One of Chris Spooner’s free Subtle Grain Textures (6) was applied to give the wall a bit of a cement feel and tie it in as a building. It was masked off the cat and windows. He has lots of nice free resources at his site. The name plate with instructions are in my blog called How to Create Personal Overlays for Your Images – one of my most popular blogs.

Contour Trick

The large black cat is part of a set called Egyptian Hieroglyphs by Skybox Creative that cost $12. If you check every Monday several items are available at Free Goods of the Week which is how I got this vector cat. To give him the cool contour (like my gray cat Sophie), a Bevel & Emboss layer style was added using an Inner Bevel, Smooth, Depth 230%, Direction Up, Size 68 and Soften 0. Then in the Gloss Contour, the Gaussian contour was selected – then Highlight Mode Screen, White, at 29% Opacity and Shadow Mode Multiply, Black, at 32% Opacity. The Contour was checked and the Contour was set to one by Jenni and I have no idea where I got it. Just play around a little with – it give some really cool 3D effects. The other cat is from a set called Cat Family by teddybearcholla (found in a very old Photoshop Creative magazine). A Bevel and Emboss layer style was also used on this cat, with a Depth of 532%, Up, Size 7 px and Soften 0 – Highlight Opacity set to Screen and 77% opacity and Shadow Mode set to Multiply and 33% opacity. A Watercolor pattern texture was added and set to a Depth of +26%. The layer styles really gave both cat items a fresh look.

Digital Art image of a cat at a store door.
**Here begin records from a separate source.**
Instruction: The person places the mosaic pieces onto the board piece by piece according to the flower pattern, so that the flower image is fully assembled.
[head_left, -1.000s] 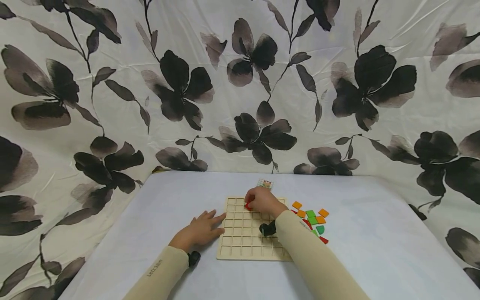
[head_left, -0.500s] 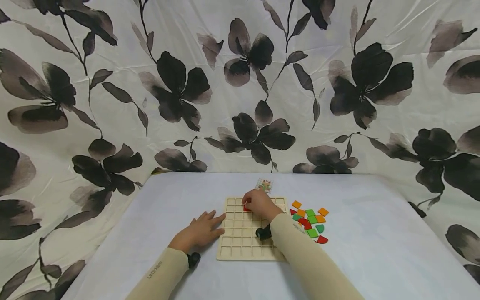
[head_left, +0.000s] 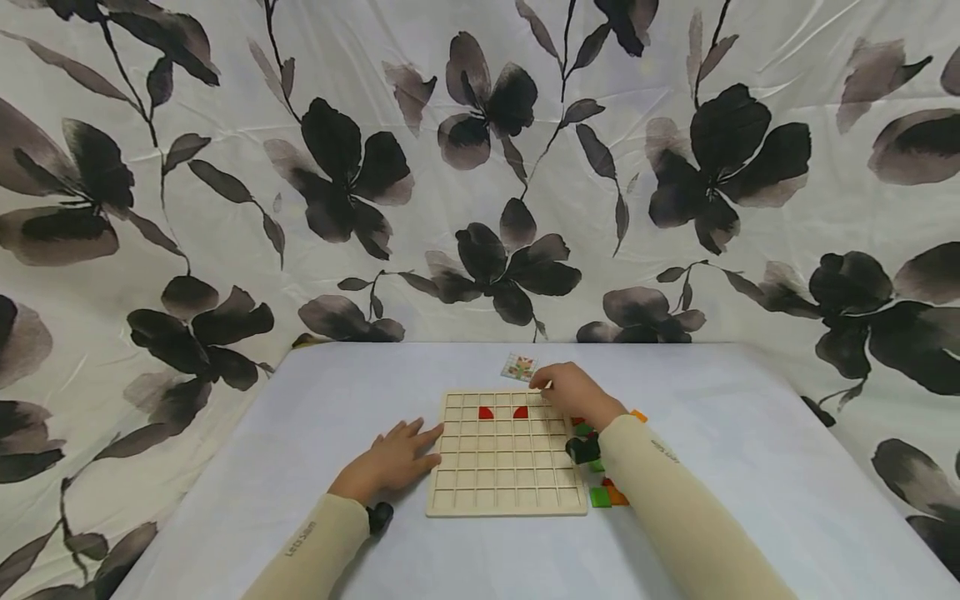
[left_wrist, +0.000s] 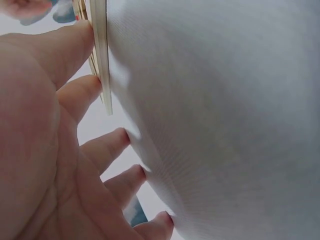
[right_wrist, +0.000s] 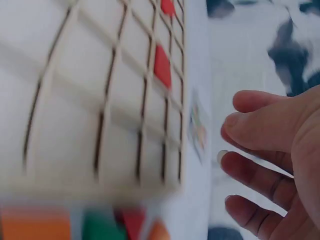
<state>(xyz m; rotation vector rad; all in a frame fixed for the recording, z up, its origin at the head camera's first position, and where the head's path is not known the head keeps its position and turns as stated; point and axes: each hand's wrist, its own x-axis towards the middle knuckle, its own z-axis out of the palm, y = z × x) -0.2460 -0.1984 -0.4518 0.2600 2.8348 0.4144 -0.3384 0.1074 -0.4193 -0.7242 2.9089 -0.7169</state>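
From the head camera, my left hand (head_left: 386,463) lies with fingers spread at the left edge of a wooden grid board (head_left: 502,479) on a white table (head_left: 322,392). My right hand (head_left: 573,392) hovers at the board's far right corner, near a picture card (head_left: 519,367). Two red pieces (head_left: 486,413) sit in separate squares; green pieces (head_left: 600,497) and orange pieces (head_left: 617,497) lie right of the board, partly behind my sleeve (head_left: 682,500). From the left wrist, my thumb (left_wrist: 75,45) and forefinger (left_wrist: 87,92) touch the board's side, gripping nothing. From the right wrist, my fingers (right_wrist: 257,175) bend loosely, the hold slack and empty.
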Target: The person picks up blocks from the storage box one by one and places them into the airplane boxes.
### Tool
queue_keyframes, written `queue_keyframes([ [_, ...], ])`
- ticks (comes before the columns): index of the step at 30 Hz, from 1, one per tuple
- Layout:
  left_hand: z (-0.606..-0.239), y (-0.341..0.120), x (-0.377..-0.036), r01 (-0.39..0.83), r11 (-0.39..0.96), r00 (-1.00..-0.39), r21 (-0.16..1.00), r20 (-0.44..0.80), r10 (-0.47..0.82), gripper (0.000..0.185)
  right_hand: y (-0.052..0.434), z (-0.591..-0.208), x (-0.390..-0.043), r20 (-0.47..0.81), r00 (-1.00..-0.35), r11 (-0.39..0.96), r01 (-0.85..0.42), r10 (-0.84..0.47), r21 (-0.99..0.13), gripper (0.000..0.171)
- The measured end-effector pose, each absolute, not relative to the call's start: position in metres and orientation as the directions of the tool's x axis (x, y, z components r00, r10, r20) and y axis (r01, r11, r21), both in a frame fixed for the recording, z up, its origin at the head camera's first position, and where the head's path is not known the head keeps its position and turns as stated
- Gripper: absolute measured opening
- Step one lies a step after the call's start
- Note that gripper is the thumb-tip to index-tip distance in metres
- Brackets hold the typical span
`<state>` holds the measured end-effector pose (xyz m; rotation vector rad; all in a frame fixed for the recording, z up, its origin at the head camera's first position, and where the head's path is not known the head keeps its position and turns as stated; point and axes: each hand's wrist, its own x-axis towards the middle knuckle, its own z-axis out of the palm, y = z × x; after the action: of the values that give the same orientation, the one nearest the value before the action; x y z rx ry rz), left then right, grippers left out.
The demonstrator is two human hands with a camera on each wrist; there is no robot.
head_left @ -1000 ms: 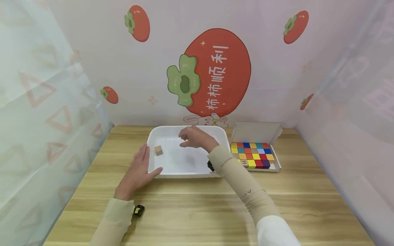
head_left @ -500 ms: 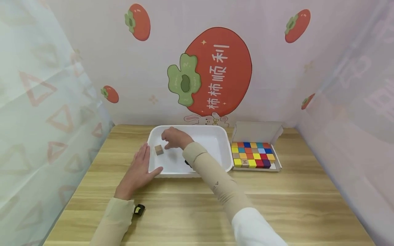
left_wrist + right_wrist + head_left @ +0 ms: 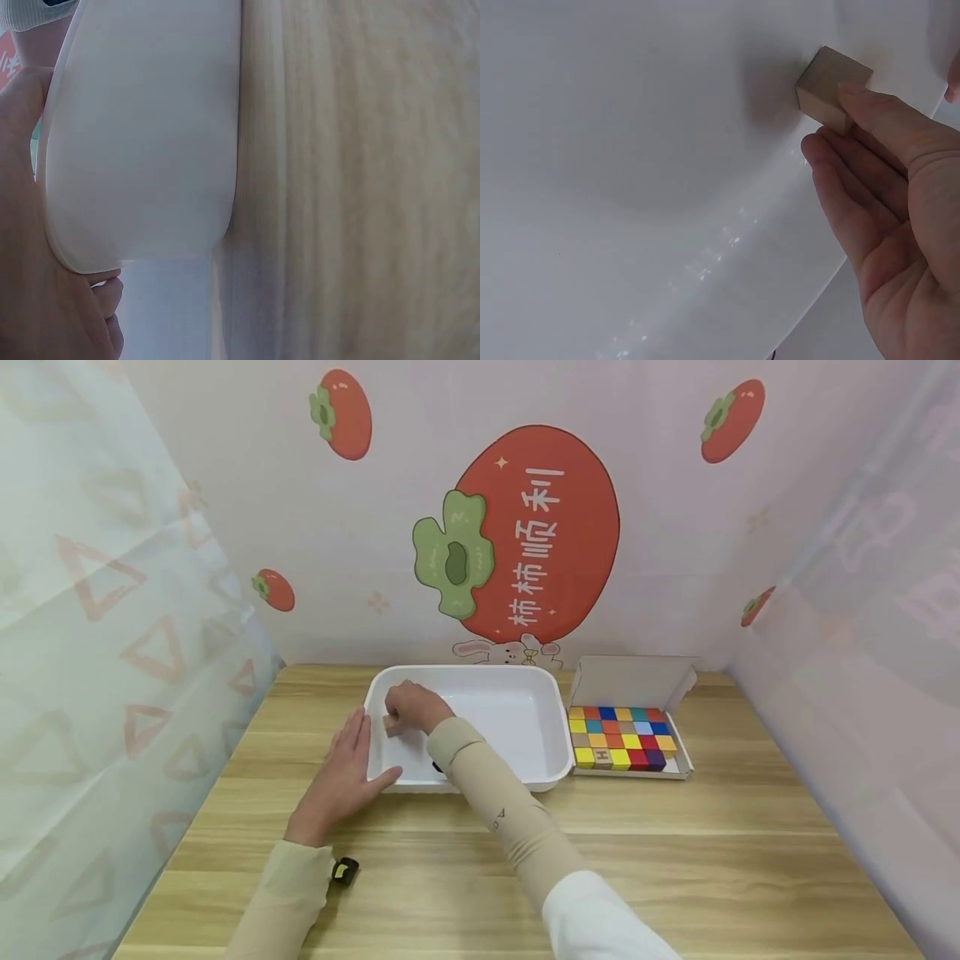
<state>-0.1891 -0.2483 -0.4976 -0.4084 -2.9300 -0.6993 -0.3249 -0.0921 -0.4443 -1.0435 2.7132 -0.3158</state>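
A plain wooden cube (image 3: 826,82) is at the left end of the white tray (image 3: 510,731). My right hand (image 3: 416,705) reaches into the tray and pinches this cube between thumb and fingers, as the right wrist view shows. Part of the cube is hidden behind the fingers in the head view. At the tray's front left corner, my left hand (image 3: 339,777) rests with straight fingers along the left side and its thumb at the front rim. The left wrist view shows the tray's outer wall (image 3: 142,142) beside that hand.
Right of the tray stands an open cardboard box (image 3: 633,681) holding several rows of colored cubes (image 3: 615,740), one marked with an H. A patterned backdrop (image 3: 540,535) rises behind the wooden table (image 3: 465,860), with cloth walls on both sides.
My right hand has moved left across the tray, come down at the wooden cube and taken hold of it. My left hand has stayed at the tray's corner.
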Motion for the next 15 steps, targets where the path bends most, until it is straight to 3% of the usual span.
queue_keyframes([
  [7, -0.497, -0.247, -0.191, 0.278, 0.856, -0.96, 0.437, 0.149, 0.236, 0.111, -0.074, -0.429, -0.329, -0.063, -0.74, 0.727, -0.635, -0.669, -0.26, 0.004],
  [12, -0.498, -0.248, -0.19, 0.254, 0.863, -0.967, 0.436, 0.12, 0.224, 0.112, -0.051, -0.409, -0.328, -0.027, -0.724, 0.703, -0.659, -0.689, -0.266, 0.008],
  [15, -0.498, -0.248, -0.19, 0.25, 0.865, -0.968, 0.435, 0.114, 0.223, 0.113, -0.032, -0.399, -0.327, -0.002, -0.721, 0.684, -0.656, -0.693, -0.319, 0.02],
])
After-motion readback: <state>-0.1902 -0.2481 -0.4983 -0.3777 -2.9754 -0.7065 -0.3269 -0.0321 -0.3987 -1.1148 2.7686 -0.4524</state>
Above is a variation of the same image with just a Color Lookup Adjustment Layer with a Cerulean preset at 25% layer opacity and a Gradient Map set to Overlay at 34% layer opacity that used purple and pink randomized color added. Quite a different look. Eventually I hope to get an E-book or PDF together that can be used as a basic guide to show some of the little tricks the sliders do. For example, did you know that if you put the Shape Dynamics Size Jitter Control (even with no Jitter set) to Pen Pressure, the actual Brush stroke appears smaller. Check the Brush Preview in the Brush Settings panel to see the range between the thick and thin stroke now. There is a lot more to this, but that is just an example showing how the stroke will be different with just one setting change. And the people who do paint digitally use all kinds of different settings to get their brushes to work. In the meantime, I will try to pop in more often! Have some fun trying out some new brushes……Digital Lady Syd

Digital Lady Syd Related Blogs:

ReBlog – How to Use Photoshop’s Brush Texture Section for Painting Clean-up

Looking at the Smudge Tool – Again

How Photoshop’s Color Dynamics Brush Settings Work

What about the Pattern Stamp Tool? Not So Bad!

2 responses

  1. I don’t do much painterly work in Photoshop, but I enjoyed reading your description of how you worked. Always something to be learned.

    05/03/2021 at 12:27 pm

  2. Ann Mackay

    This makes me appreciate all the work that goes into digital painting!